12) Manchester Orchestra – Cope

Manchester Orchestra’s twee indieness has been well and truely shattered with this “their big rock album” which succeeds with self-confident swagger at odds to their more normal introspective/subdued standards. The template is clearly let’s make Pinkerton 2.0, it almost a succeeds too! A combo of hulking indie rock noise, wailing guitars and tight insistent melodies is truly fantastic. I’m a fan of their new rawkus direction, but it won’t stay long seeing as the companion acoustic version LP Hope” is already out.

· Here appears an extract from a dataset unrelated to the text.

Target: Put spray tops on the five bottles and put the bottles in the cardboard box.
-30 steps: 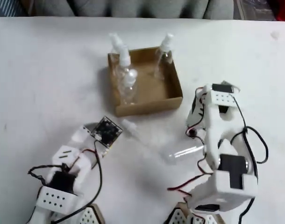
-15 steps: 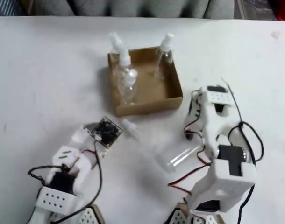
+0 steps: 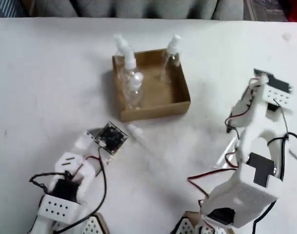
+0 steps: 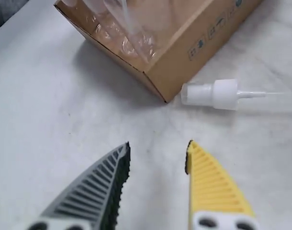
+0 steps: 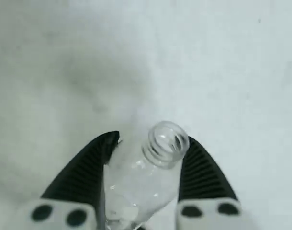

11) Against Me – Transgender Dysphoria Blues

The punk bands first outing after the outing of lead singer Laura Jane Grace (Tom Gabel) is a very important record. Bringing LGBT issues to the fore in an open, honest and raw way with Laura’s rough vocals opening a window into her former/new life. The fact that it’s wrapped in Against Me!’s usual pop heavy vocal harmonies and driven by some damn catchy upbeat rock numbers keeps you coming back for more. Transgender Dysphoria Blues is about as punk a record could be in 2014!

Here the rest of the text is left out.